Cameron Parish School Board (CPSB) or Cameron Parish School District or Cameron Parish School System (CPSS) is a school district headquartered in unincorporated Cameron Parish, Louisiana, United States. The district's boundaries parallel those of Cameron Parish.

The district's headquarters are in Cameron.

==History==
In September 2005 Hurricane Rita struck Cameron Parish. Four of the parish's six public schools were destroyed or damaged; students from three other schools (Cameron Elementary, South Cameron Elementary, and South Cameron High) occupied Grand Lake High School while students from Johnson Bayou occupied Hackberry High School's campus.

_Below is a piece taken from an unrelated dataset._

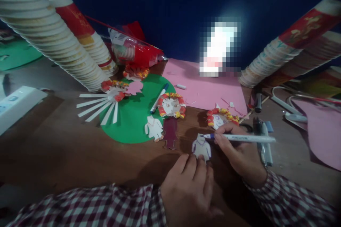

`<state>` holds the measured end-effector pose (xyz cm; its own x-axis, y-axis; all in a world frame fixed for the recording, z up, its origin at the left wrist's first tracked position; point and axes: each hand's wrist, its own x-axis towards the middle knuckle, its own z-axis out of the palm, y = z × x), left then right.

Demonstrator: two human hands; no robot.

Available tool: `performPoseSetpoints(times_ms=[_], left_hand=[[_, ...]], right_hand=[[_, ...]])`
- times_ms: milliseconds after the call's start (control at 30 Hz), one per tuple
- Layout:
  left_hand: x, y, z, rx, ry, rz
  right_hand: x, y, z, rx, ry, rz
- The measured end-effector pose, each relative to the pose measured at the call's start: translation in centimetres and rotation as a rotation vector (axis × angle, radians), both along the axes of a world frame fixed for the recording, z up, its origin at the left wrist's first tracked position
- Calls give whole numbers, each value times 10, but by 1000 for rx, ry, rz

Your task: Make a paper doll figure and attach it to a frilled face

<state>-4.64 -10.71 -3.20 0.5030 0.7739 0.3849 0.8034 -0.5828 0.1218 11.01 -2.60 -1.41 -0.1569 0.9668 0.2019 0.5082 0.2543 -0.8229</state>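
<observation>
A white paper figure cutout with purple lines along its collar and sides lies on the table. My left hand presses down on its lower part, fingers bent and close together, hiding that end. In my right hand is a white marker, pinched between the fingers, its purple tip at the cutout's neck. Just beyond this hand sits a paper lion face with a red and yellow mane. To the left are another lion face, a dark maroon body cutout and a second white cutout.
Tall paper cup stacks lean at left, others at right. A green sheet, pink paper and a lit, blurred-out device lie behind. A power strip is left; markers and a cable are right.
</observation>
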Motion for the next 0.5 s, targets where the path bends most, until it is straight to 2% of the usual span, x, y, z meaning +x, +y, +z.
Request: performPoseSetpoints(times_ms=[167, 500], left_hand=[[-2, 4, 2, -3, -25, -8], [1, 6, -3, 43, -134, 36]], right_hand=[[4, 4, 2, 14, 20, -17], [5, 1, -4, -87, 5, 115]])
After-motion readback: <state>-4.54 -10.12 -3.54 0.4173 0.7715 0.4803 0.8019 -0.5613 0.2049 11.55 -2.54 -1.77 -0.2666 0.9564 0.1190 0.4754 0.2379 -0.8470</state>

Circa 2009, the district has its temporary headquarters at 1027 Highway 384 in the Grand Lake area.

==School uniforms==
Students are required to wear school uniforms.

==Schools==
- Grand Lake High School (7-12)
- Hackberry High School (PK-12)
- Johnson Bayou High School (PK-12)
  - As a result of the September 2008 Hurricane Ike, 80% of the Johnson Bayou campus received damage. The district was to try to get the Federal Emergency Management Agency (FEMA) to fund a replacement school instead of a repaired campus.
- South Cameron High School (PK-12)
  - Was formerly two separate schools (South Cameron Elementary School and South Cameron High School)
  - Hurricane Ike destroyed South Cameron's temporary buildings.
  - Due to declining enrollment, South Cameron no longer sponsors football.
- Grand Lake Elementary School (PK-6)

==Former schools==
- Cameron Elementary School (PreK-7)
  - Closed after Hurricane Rita in fall 2005; school consolidated into South Cameron High School by fall 2006.
- Grand Chenier Elementary School
  - Closed in 2001 after enrollment decreased to 60 students.
- South Cameron Elementary School
  - Closed after Hurricane Rita in fall 2005; school consolidated into South Cameron High School by fall 2006.